**Exercise**
Line by line, return the listing exactly, without any of the images.

+++++

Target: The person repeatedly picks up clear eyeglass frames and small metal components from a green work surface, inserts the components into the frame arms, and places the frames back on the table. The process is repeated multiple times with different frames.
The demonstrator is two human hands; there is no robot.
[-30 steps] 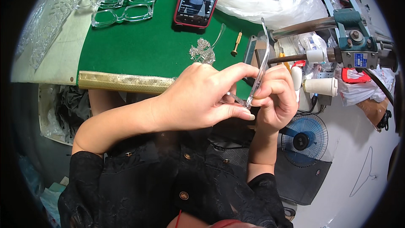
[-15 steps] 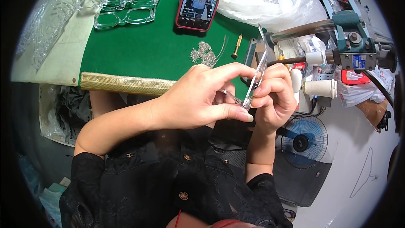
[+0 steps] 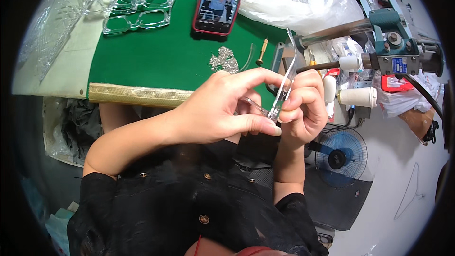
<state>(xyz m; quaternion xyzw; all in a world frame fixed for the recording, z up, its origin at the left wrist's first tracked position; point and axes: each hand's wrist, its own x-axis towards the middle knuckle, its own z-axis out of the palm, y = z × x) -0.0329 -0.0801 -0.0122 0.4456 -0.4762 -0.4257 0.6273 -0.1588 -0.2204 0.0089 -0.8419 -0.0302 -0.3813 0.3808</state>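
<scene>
Both hands hold a clear plastic eyeglass frame (image 3: 286, 84) above the near right part of the green mat (image 3: 156, 57). A long see-through temple points up and away between them. My left hand (image 3: 215, 106) is closed on the frame, its thumb near the hinge end and its forefinger reaching to the temple. On the other side, my right hand (image 3: 307, 109) has curled fingers pinching the same piece near the hinge. The fingers partly hide the frame front. Beyond my left hand lie a heap of tiny metal parts (image 3: 224, 60), a loose clear temple (image 3: 249, 58) and a brass-coloured screwdriver (image 3: 262, 51).
Clear eyeglass frames (image 3: 137, 22) are heaped at the far left. A phone (image 3: 217, 7) is propped at the back, beside a white plastic bag (image 3: 303, 0). A yellowish ruler-like strip (image 3: 137, 93) edges the mat. At right are a metal machine (image 3: 391, 42), a cup (image 3: 358, 97) and a fan (image 3: 337, 159).
The view has shifted slightly, so the mat and phone appear a little to the left. Both hands keep their grip on the eyeglass frame, with barely any finger movement.
</scene>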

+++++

**Written solution**
Target: The person repeatedly picks up clear eyeglass frames and small metal components from a green work surface, inserts the components into the frame arms, and places the frames back on the table. The process is repeated multiple times with different frames.
The demonstrator is two human hands; there is no robot.
[-30 steps] 
[-15 steps] 
[+0 steps] 
<state>(xyz m; quaternion xyzw; all in a world frame fixed for the recording, z up, its origin at the left wrist's first tracked position; point and axes: each hand's wrist, its own x-axis towards the middle knuckle, its own z-axis out of the palm, y = z × x) -0.0329 -0.0801 -0.0122 0.4456 -0.4762 -0.4257 0.6273 -0.1588 -0.2204 0.0089 -0.8419 -0.0302 -0.3813 0.3808</state>
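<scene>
Both hands hold a clear plastic eyeglass frame (image 3: 286, 84) above the near right part of the green mat (image 3: 156, 57). A long see-through temple points up and away between them. My left hand (image 3: 215, 106) is closed on the frame, its thumb near the hinge end and its forefinger reaching to the temple. On the other side, my right hand (image 3: 307, 109) has curled fingers pinching the same piece near the hinge. The fingers partly hide the frame front. Beyond my left hand lie a heap of tiny metal parts (image 3: 224, 60), a loose clear temple (image 3: 249, 58) and a brass-coloured screwdriver (image 3: 262, 51).
Clear eyeglass frames (image 3: 137, 22) are heaped at the far left. A phone (image 3: 217, 7) is propped at the back, beside a white plastic bag (image 3: 303, 0). A yellowish ruler-like strip (image 3: 137, 93) edges the mat. At right are a metal machine (image 3: 391, 42), a cup (image 3: 358, 97) and a fan (image 3: 337, 159).
The view has shifted slightly, so the mat and phone appear a little to the left. Both hands keep their grip on the eyeglass frame, with barely any finger movement.
</scene>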

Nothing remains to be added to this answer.